▶ **TASK DESCRIPTION**
In your copy, leave out the pictures and repeat the entries below exactly.

[[ EXERCISE INPUTS open ]]

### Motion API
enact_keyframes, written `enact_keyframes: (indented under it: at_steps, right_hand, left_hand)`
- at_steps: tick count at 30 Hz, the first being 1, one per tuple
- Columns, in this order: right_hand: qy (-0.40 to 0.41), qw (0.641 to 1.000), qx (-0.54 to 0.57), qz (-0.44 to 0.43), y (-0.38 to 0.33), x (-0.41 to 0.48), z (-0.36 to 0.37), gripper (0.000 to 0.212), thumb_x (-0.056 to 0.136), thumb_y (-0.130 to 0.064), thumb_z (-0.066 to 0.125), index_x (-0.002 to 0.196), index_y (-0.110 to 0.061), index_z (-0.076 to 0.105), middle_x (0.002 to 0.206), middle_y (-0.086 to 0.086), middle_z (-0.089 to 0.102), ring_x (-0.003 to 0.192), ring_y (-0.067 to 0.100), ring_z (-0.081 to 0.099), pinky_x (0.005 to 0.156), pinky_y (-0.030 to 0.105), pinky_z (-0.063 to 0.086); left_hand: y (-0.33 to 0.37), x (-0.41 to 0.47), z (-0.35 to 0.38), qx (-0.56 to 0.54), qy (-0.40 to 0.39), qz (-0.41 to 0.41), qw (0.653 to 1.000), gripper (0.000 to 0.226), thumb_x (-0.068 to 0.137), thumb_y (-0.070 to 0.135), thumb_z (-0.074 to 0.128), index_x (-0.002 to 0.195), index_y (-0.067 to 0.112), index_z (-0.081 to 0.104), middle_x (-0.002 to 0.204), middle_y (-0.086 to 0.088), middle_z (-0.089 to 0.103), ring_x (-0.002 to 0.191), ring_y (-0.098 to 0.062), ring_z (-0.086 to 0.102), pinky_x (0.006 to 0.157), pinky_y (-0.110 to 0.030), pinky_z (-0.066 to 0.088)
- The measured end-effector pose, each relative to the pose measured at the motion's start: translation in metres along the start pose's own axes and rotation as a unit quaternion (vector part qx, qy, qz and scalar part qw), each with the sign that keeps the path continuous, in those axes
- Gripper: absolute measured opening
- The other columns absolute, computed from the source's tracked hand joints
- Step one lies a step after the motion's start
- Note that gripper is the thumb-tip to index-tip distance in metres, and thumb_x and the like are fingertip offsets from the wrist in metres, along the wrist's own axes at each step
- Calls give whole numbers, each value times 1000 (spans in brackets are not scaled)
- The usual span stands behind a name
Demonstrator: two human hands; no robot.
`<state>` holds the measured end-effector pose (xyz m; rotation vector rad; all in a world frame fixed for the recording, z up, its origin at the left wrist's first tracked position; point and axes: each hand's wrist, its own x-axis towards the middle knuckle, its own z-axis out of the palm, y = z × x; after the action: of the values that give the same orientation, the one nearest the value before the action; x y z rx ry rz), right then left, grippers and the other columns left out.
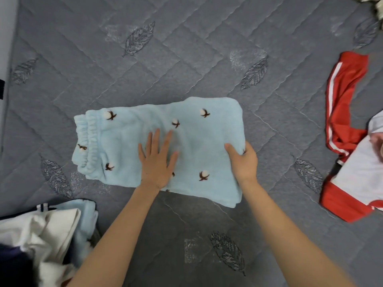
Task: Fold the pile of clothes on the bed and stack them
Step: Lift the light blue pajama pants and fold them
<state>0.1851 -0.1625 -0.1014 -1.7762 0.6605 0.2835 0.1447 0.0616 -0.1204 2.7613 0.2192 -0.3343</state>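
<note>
Light blue fleece pants with small cotton-flower prints lie folded on the grey quilted bed, elastic waistband to the left. My left hand presses flat on the middle of the pants, fingers spread and straight. My right hand grips the folded right edge of the pants, thumb on top and fingers curled under the fabric.
A rumpled pile of white, dark and light blue clothes sits at the lower left. A red and white garment lies at the right edge. More crumpled fabric shows in the top right corner. A wall or bed edge runs along the left.
</note>
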Motion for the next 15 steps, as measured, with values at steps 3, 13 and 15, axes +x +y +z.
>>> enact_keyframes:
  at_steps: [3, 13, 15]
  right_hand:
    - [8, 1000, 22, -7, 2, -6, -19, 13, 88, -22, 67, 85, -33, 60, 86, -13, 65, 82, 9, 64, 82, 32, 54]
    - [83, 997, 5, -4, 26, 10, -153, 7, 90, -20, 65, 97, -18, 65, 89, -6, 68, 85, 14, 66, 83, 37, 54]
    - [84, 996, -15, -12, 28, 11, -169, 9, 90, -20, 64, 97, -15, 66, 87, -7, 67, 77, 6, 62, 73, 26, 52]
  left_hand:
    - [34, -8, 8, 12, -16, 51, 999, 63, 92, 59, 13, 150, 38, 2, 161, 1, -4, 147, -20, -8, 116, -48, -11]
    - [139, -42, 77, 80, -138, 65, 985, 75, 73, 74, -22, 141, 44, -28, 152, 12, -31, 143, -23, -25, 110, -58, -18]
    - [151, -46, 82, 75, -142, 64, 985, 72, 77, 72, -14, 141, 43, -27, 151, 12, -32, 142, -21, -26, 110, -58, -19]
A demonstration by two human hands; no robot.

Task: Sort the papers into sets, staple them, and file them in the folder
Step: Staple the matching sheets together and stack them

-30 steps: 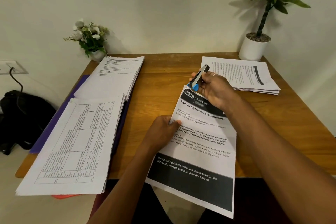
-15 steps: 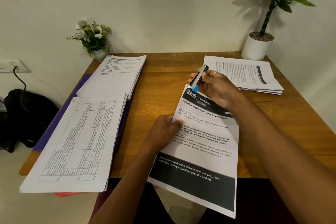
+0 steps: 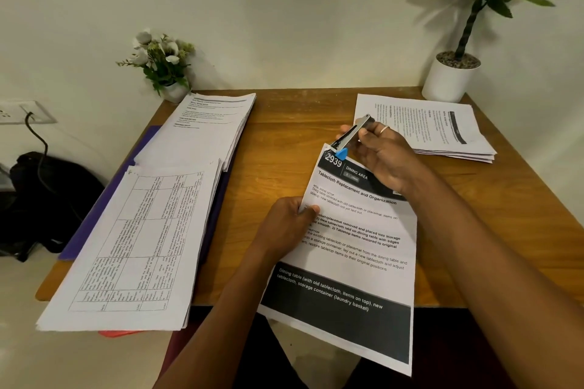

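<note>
Right hand fingers grip stapler at paper set top-left corner; left hand pinches set's left edge.

Bare table is lying open down the middle of the frame. A near stack and far stack are closing off the left, a third stack is blocking the upper right, and a vase and plant pot are occupying the back corners. Printed sheets, left hand and right hand with stapler are filling the lower centre.
</note>
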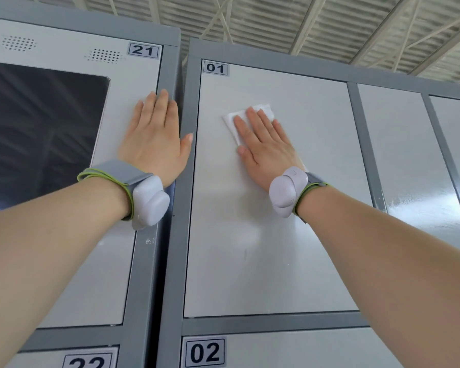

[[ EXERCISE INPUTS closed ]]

▶ **SOLUTION**
### Motion API
enact_keyframes, written `enact_keyframes: (indented under it: at_steps, right_hand, left_hand)`
- at_steps: tick count at 30 Hz, the first being 1, one per tuple
- Columns, in this order: right_hand: qy (-0.40 to 0.41), qw (0.641 to 1.000), qx (-0.54 to 0.57), qz (-0.44 to 0.43), y (-0.38 to 0.33), x (-0.41 to 0.48), z (-0.36 to 0.37), gripper (0.000 to 0.212), thumb_x (-0.056 to 0.136), thumb_y (-0.130 to 0.064), thumb_z (-0.066 to 0.125), index_x (-0.002 to 0.196), index_y (-0.110 to 0.061), index_z (-0.076 to 0.105), middle_x (0.002 to 0.206), middle_y (-0.086 to 0.086), middle_z (-0.089 to 0.102), ring_x (-0.003 to 0.192), ring_y (-0.067 to 0.100), ring_z (-0.081 to 0.099), pinky_x (0.005 to 0.156), pinky_y (-0.030 to 0.105), pinky_z (-0.063 to 0.086); left_hand: y (-0.33 to 0.37), x (-0.41 to 0.47), z (-0.35 to 0.38), qx (-0.56 to 0.54), qy (-0.40 to 0.39), qz (-0.41 to 0.41), qw (0.653 to 1.000), gripper (0.000 to 0.226), thumb_x (-0.068 to 0.137), thumb_y (-0.070 to 0.135), thumb_z (-0.074 to 0.128), index_x (-0.002 to 0.195), index_y (-0.067 to 0.112), index_z (-0.081 to 0.104), middle_x (-0.002 to 0.204), middle_y (-0.086 to 0.088), middle_z (-0.089 to 0.103), ring_x (-0.002 to 0.191), ring_y (-0.098 to 0.062), ring_z (-0.086 to 0.102), pinky_x (0.006 to 0.157), pinky_y (-0.110 to 0.030), pinky_z (-0.066 to 0.088)
- The measured end-effector pose, each relative to the pose measured at the motion's start: translation in metres along the start pose's own axes and rotation as a unit quaternion (vector part qx, qy, qz and scalar part qw), each with the sign that keeps the path continuous, in those axes
- Gripper: absolute measured opening
- The other columns absolute, computed from the source's tracked hand joints
- Step one lies a step after the motion's start
- Note that gripper is the thumb-tip to index-tip distance in metres, and thumb_x and the like are fingertip offsets from the wrist in metres, along the wrist's own axes at each step
- Calls give whole numbers, each value times 1000 (spans in brackets are not scaled)
- The usual span stands behind a name
Demonstrator: two human hands; no robot.
`<state>` holds the measured end-effector pose (xyz m; rotation vector rad; all in a world frame fixed for the recording, z up, its origin at the left wrist's first tracked position; point and axes: each hand's wrist, its own x-axis towards the middle knuckle, its own z-axis out of the palm, y = z × x; after the action: of the values that give the same orientation, the one nearest the value before the action; x y z rx ry rz), right then left, grippers and the other columns left out.
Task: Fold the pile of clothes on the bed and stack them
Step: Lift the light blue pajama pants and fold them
<state>0.1851 -0.1625 -0.1014 -1.7762 0.6605 0.2835 0.1447 0.0616 -0.1204 2.7613 0.2192 -0.3343</state>
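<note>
Light blue fleece pants with small cotton-flower prints lie folded on the grey quilted bed, elastic waistband to the left. My left hand presses flat on the middle of the pants, fingers spread and straight. My right hand grips the folded right edge of the pants, thumb on top and fingers curled under the fabric.
A rumpled pile of white, dark and light blue clothes sits at the lower left. A red and white garment lies at the right edge. More crumpled fabric shows in the top right corner. A wall or bed edge runs along the left.
</note>
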Motion for the next 15 steps, as measured, with values at steps 3, 13 and 15, axes +x +y +z.
>>> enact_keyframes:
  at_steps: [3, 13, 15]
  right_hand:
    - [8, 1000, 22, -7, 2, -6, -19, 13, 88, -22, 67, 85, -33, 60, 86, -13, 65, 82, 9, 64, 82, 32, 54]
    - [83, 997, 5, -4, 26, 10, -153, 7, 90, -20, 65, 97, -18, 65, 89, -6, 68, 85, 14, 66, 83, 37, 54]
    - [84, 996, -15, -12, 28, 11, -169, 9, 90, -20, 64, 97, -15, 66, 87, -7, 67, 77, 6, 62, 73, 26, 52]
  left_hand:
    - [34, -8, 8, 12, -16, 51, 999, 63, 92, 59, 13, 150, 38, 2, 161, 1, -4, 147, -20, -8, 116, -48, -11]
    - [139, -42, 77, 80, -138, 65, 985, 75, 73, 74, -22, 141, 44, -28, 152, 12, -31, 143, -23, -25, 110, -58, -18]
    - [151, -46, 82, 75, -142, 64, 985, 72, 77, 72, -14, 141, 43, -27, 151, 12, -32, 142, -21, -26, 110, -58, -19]
A demonstration by two human hands; no robot.

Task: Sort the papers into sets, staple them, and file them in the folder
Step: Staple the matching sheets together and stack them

-30 steps: 
-15 steps: 
+0 steps: 

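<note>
Right hand fingers grip stapler at paper set top-left corner; left hand pinches set's left edge.

Bare table is lying open down the middle of the frame. A near stack and far stack are closing off the left, a third stack is blocking the upper right, and a vase and plant pot are occupying the back corners. Printed sheets, left hand and right hand with stapler are filling the lower centre.
</note>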

The exercise was worked through completely.